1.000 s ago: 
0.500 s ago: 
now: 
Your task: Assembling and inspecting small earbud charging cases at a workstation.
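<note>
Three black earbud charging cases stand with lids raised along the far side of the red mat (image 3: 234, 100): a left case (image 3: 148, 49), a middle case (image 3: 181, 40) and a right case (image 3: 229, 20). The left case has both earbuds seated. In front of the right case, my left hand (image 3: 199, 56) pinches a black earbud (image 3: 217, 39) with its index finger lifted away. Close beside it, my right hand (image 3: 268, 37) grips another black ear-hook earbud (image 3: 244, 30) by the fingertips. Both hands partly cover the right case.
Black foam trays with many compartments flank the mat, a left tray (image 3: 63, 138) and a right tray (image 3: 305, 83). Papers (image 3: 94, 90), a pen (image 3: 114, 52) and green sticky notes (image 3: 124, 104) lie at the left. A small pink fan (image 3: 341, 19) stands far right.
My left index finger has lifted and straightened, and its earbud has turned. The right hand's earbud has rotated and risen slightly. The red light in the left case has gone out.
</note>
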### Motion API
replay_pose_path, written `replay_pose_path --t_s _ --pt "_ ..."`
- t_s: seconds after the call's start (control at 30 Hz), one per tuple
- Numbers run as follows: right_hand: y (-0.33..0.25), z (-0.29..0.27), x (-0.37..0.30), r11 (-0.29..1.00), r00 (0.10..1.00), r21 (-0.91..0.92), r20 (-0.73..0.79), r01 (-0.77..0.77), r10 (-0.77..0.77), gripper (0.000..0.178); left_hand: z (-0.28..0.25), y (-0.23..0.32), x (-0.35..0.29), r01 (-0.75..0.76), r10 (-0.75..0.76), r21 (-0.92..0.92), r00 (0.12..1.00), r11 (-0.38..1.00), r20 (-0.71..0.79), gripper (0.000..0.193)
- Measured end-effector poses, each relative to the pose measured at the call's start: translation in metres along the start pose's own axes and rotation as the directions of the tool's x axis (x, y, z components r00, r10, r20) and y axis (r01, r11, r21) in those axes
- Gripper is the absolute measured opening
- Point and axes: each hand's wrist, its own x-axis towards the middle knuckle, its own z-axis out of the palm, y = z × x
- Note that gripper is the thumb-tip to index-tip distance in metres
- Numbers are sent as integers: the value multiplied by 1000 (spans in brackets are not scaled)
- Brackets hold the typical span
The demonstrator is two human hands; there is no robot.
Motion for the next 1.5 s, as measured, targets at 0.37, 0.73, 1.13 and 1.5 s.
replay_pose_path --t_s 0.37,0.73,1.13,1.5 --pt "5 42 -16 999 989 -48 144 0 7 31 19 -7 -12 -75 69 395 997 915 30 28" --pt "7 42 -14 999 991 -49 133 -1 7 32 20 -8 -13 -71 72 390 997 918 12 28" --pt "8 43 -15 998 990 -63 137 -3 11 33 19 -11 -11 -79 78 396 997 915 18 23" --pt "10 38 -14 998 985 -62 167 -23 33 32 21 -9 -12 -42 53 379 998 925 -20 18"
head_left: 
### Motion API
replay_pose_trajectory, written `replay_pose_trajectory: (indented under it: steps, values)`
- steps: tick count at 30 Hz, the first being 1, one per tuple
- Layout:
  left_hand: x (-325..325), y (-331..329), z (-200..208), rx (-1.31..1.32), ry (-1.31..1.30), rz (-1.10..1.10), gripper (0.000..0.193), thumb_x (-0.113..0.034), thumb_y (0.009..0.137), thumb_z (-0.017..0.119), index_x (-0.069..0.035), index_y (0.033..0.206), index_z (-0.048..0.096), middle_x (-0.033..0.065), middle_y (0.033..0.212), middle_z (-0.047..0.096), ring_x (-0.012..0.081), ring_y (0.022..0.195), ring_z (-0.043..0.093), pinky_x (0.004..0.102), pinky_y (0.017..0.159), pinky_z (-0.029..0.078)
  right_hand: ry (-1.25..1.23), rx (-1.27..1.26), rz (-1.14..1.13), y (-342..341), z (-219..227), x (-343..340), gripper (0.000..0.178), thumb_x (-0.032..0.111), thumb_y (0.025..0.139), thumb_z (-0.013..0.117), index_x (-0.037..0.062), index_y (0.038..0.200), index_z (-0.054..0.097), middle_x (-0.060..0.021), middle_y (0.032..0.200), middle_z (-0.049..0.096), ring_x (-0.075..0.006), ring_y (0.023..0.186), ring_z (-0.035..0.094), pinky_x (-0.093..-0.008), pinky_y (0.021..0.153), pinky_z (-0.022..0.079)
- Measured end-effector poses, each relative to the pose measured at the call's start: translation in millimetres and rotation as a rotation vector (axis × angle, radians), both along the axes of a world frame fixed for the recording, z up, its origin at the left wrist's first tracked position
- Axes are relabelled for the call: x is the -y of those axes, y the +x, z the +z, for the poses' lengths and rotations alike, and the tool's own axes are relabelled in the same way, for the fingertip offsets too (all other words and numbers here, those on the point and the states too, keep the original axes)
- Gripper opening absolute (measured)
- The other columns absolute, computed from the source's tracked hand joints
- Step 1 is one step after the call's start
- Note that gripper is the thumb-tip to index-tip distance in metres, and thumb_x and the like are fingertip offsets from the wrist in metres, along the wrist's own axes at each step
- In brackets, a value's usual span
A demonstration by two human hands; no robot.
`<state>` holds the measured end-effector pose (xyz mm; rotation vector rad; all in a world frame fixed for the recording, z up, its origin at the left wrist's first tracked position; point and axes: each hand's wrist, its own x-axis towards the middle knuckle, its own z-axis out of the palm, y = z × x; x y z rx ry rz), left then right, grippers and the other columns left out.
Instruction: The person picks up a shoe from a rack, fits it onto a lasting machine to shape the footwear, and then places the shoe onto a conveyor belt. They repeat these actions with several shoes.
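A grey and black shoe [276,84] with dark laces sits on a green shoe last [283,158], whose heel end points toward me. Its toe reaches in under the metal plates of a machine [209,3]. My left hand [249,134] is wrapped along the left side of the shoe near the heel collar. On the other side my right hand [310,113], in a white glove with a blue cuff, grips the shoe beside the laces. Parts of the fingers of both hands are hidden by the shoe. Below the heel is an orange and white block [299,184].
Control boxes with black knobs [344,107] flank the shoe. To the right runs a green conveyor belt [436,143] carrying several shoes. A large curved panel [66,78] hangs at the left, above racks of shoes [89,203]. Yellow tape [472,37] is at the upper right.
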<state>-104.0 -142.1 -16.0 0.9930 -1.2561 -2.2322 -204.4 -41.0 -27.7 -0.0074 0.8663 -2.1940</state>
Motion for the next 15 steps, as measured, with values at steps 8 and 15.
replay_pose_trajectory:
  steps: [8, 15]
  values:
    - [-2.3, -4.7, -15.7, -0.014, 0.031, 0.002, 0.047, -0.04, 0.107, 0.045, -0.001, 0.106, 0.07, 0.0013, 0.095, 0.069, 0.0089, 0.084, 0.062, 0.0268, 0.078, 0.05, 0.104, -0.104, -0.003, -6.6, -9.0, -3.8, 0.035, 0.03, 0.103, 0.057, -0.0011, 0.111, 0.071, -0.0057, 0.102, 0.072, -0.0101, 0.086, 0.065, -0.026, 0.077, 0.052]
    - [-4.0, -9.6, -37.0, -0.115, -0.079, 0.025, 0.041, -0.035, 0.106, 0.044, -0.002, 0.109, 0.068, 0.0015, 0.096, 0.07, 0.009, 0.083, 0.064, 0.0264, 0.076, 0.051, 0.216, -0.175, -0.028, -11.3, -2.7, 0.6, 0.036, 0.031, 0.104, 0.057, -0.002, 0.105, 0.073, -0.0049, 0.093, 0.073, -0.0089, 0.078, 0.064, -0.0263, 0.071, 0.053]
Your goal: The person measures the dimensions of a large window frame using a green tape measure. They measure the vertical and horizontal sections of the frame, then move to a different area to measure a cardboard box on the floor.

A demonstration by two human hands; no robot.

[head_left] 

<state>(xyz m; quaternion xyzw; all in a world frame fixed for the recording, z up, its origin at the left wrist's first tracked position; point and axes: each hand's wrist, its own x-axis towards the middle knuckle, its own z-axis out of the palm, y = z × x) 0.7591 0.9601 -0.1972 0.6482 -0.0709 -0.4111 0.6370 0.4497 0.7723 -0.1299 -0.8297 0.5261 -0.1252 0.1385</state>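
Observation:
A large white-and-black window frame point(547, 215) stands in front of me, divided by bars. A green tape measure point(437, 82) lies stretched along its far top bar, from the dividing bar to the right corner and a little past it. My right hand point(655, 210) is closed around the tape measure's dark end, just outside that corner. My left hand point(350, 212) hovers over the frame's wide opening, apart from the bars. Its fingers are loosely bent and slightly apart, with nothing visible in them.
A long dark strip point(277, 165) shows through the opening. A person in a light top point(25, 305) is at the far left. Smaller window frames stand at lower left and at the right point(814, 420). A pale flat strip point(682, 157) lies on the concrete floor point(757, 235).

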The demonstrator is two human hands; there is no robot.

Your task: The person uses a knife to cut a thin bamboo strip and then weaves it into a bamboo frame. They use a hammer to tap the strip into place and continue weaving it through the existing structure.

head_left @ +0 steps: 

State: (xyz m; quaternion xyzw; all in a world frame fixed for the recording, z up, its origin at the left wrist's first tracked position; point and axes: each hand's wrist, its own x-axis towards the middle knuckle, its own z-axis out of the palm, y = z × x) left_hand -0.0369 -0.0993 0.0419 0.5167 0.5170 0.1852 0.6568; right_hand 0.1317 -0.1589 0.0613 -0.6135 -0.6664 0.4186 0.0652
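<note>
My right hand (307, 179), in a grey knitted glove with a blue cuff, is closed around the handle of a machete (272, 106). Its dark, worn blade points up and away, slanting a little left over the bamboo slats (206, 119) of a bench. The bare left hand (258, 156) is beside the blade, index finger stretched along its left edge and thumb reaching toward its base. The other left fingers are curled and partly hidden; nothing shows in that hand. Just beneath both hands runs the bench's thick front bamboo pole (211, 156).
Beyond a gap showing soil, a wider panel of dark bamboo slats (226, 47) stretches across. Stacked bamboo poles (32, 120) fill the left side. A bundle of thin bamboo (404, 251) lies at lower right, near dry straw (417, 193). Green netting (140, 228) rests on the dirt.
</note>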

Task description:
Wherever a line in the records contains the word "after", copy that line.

Worked solution:
- t_s: seconds after the call's start (control at 30 Hz), one per tuple
- Step 1 is one step after the call's start

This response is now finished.